▼
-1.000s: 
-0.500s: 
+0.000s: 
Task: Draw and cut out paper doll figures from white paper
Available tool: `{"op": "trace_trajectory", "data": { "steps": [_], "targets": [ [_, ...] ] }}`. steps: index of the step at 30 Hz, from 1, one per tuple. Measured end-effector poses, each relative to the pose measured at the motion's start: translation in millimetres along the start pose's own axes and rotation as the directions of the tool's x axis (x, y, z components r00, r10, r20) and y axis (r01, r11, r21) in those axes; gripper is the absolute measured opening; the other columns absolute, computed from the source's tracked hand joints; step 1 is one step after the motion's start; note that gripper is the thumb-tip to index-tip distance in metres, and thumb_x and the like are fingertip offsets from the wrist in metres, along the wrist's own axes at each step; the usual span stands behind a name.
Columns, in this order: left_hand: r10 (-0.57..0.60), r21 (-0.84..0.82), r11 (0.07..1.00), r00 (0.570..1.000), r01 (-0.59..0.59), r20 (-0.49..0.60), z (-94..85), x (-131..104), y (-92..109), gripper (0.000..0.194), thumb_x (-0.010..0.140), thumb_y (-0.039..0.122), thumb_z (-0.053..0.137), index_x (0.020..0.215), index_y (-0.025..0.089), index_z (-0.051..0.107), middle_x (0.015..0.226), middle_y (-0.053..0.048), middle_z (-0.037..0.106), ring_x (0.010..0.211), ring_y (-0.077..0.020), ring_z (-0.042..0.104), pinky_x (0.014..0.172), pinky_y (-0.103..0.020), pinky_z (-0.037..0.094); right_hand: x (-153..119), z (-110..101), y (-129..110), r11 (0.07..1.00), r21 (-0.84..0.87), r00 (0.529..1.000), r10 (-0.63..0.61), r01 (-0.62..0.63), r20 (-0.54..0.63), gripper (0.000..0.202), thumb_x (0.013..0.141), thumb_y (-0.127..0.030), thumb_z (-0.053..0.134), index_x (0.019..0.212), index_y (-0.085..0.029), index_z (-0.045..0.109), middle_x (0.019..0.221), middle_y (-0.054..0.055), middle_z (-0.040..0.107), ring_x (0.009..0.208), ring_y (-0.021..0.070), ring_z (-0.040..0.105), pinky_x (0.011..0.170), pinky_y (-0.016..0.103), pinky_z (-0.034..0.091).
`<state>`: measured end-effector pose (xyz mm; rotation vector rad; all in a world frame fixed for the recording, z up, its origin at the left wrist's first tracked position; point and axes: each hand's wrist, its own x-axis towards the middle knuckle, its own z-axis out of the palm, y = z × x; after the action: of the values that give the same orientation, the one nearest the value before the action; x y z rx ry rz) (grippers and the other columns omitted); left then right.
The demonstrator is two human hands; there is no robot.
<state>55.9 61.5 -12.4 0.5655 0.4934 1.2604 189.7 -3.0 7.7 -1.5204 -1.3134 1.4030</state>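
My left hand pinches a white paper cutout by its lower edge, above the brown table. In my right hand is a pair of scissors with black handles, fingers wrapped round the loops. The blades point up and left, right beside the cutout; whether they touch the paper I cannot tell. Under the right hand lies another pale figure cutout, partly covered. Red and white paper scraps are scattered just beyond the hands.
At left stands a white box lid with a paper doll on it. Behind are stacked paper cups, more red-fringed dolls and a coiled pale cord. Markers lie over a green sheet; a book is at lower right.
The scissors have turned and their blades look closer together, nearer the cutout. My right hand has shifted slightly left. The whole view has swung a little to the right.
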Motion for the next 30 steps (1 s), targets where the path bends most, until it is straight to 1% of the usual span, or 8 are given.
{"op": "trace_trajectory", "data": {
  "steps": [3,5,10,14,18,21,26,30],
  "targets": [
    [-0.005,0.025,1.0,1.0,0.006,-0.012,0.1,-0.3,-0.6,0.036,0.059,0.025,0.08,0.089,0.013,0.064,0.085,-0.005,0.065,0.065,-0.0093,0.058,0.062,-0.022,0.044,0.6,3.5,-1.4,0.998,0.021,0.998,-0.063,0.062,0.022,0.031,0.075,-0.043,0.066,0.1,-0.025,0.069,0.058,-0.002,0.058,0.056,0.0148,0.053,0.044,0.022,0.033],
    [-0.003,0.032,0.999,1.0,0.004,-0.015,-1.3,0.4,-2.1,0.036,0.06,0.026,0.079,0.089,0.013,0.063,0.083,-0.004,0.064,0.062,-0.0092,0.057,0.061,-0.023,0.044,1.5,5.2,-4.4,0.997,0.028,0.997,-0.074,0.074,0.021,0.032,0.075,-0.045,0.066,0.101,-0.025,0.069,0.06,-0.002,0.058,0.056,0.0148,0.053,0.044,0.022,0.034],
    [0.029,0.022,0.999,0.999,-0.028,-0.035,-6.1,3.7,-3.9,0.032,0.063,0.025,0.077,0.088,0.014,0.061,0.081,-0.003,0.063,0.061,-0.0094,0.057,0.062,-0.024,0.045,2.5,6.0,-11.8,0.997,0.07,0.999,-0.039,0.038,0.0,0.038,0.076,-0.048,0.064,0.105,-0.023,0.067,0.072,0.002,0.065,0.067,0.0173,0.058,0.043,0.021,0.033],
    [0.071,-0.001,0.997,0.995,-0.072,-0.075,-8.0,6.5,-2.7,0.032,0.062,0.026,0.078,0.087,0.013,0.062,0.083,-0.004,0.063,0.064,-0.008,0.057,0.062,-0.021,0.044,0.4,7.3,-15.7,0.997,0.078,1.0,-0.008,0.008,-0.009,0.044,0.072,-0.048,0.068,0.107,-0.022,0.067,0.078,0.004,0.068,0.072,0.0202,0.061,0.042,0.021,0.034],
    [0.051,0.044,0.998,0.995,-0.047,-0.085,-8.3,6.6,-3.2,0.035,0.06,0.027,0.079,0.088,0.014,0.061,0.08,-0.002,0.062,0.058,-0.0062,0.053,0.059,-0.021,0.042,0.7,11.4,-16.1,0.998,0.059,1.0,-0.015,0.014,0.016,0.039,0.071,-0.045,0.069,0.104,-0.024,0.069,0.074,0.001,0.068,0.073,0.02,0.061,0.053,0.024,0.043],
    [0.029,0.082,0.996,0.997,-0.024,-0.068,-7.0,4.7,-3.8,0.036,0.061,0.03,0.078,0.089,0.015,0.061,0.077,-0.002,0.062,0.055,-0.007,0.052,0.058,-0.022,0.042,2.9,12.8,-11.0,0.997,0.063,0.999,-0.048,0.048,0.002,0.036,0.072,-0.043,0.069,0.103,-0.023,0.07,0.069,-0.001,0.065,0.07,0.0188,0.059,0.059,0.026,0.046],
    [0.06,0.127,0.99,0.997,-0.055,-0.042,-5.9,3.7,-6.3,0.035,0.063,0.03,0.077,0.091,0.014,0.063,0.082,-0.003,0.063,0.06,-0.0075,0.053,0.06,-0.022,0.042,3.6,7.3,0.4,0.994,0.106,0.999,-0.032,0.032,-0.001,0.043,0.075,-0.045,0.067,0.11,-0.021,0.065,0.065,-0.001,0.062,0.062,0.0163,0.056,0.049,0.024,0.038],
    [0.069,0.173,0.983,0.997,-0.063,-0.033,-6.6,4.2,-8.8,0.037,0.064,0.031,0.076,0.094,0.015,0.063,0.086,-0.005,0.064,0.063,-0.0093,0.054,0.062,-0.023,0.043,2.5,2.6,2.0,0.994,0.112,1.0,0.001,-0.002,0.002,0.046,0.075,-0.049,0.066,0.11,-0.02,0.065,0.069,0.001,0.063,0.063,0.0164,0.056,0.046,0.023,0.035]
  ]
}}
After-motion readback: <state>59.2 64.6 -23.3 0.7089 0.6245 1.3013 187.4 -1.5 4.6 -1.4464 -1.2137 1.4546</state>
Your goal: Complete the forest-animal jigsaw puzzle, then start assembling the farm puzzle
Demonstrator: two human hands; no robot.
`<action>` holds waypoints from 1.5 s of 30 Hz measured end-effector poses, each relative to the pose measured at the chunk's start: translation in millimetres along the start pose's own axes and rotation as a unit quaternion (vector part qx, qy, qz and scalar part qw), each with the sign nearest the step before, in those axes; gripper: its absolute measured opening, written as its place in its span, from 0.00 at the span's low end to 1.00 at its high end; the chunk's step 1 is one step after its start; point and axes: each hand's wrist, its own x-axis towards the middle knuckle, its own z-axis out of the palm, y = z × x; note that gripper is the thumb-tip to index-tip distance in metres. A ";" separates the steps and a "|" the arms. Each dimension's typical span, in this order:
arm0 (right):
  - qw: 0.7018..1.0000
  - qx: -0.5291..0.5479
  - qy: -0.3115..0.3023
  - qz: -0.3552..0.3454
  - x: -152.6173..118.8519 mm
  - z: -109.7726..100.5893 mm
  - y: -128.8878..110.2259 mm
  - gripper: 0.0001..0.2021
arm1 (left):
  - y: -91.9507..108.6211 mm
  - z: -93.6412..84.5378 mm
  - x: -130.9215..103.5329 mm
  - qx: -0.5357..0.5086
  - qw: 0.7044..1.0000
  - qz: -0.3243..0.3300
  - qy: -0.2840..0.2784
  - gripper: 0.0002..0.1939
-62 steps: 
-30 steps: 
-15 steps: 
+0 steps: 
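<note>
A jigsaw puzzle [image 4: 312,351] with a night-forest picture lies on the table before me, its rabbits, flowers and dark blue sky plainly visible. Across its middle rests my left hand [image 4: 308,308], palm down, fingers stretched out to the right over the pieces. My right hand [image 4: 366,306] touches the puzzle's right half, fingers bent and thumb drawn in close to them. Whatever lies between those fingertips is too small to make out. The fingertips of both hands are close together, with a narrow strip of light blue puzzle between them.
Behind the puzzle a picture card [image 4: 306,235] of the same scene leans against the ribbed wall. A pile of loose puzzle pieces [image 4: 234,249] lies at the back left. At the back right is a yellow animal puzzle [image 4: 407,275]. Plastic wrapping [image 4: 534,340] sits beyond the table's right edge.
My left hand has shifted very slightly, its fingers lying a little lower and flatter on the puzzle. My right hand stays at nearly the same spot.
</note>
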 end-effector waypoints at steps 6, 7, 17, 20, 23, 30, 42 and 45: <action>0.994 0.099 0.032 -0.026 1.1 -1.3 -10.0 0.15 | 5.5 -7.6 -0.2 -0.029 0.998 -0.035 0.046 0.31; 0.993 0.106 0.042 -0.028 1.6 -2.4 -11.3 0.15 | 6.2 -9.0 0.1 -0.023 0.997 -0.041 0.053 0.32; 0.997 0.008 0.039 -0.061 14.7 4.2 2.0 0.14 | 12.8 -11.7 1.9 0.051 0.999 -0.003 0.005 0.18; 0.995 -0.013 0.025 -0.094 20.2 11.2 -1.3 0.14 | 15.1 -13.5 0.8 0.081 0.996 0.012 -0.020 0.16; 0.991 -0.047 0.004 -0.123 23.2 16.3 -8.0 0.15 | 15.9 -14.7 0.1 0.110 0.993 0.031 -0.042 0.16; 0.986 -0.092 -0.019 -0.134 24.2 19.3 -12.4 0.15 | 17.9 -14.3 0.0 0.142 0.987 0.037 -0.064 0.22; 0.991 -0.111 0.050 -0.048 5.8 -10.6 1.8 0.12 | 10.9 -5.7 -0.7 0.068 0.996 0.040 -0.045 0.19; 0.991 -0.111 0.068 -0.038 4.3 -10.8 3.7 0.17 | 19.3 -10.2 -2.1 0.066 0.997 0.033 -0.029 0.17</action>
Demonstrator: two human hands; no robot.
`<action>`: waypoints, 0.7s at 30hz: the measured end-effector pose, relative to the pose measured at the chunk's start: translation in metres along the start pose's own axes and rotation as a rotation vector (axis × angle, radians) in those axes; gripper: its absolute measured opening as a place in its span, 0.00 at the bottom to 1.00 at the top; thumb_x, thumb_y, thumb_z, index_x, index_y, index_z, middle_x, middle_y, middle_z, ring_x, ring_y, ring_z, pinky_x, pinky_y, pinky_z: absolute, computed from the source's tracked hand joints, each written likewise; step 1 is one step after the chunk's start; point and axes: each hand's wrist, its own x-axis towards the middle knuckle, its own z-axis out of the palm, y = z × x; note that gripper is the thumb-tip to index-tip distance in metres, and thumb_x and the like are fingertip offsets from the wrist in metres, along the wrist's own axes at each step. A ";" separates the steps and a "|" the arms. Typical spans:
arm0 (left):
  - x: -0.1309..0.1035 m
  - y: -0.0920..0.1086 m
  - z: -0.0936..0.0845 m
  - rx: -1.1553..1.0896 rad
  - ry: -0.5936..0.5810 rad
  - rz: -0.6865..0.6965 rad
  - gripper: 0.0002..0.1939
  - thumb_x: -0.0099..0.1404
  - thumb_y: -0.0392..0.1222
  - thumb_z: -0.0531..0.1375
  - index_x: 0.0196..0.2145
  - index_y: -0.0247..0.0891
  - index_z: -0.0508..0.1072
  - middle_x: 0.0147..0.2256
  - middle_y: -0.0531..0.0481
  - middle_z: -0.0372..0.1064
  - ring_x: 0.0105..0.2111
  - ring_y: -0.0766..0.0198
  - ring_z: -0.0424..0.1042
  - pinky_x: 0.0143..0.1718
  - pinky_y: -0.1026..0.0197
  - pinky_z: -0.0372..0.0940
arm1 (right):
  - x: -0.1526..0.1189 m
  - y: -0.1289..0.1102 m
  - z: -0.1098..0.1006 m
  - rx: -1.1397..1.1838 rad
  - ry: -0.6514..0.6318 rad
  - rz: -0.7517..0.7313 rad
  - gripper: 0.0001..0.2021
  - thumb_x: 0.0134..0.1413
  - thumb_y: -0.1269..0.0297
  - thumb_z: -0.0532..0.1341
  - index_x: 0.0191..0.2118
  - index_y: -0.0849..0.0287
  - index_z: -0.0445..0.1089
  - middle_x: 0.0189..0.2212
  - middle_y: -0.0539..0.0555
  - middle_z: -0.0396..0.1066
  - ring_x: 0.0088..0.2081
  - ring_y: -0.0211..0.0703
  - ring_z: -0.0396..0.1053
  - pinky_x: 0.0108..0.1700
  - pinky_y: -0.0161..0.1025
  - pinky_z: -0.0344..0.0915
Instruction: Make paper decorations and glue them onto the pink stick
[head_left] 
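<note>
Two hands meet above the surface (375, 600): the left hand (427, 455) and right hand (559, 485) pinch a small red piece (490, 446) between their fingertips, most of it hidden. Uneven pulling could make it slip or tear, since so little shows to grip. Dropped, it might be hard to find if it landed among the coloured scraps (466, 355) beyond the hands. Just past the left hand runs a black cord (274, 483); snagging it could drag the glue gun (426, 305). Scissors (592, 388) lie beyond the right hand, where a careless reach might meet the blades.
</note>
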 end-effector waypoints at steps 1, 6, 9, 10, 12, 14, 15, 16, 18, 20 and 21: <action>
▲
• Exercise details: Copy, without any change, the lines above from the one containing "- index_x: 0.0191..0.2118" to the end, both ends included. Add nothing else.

• Worked solution:
  - index_x: 0.0191..0.2118
  - index_y: -0.0849..0.0287
  - index_z: -0.0445..0.1089
  - middle_x: 0.0189..0.2212
  - middle_y: -0.0539..0.0555
  - middle_z: -0.0396..0.1066
  - ring_x: 0.0088..0.2081
  - ring_y: -0.0211..0.0703
  - ring_z: -0.0396..0.1053
  - pinky_x: 0.0108..0.1700
  - pinky_y: -0.0161..0.1025
  - pinky_z: -0.0344..0.0915
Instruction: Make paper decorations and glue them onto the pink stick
[head_left] 
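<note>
Two hands meet above the surface (375, 600): the left hand (427, 455) and right hand (559, 485) pinch a small red piece (490, 446) between their fingertips, most of it hidden. Uneven pulling could make it slip or tear, since so little shows to grip. Dropped, it might be hard to find if it landed among the coloured scraps (466, 355) beyond the hands. Just past the left hand runs a black cord (274, 483); snagging it could drag the glue gun (426, 305). Scissors (592, 388) lie beyond the right hand, where a careless reach might meet the blades.
</note>
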 end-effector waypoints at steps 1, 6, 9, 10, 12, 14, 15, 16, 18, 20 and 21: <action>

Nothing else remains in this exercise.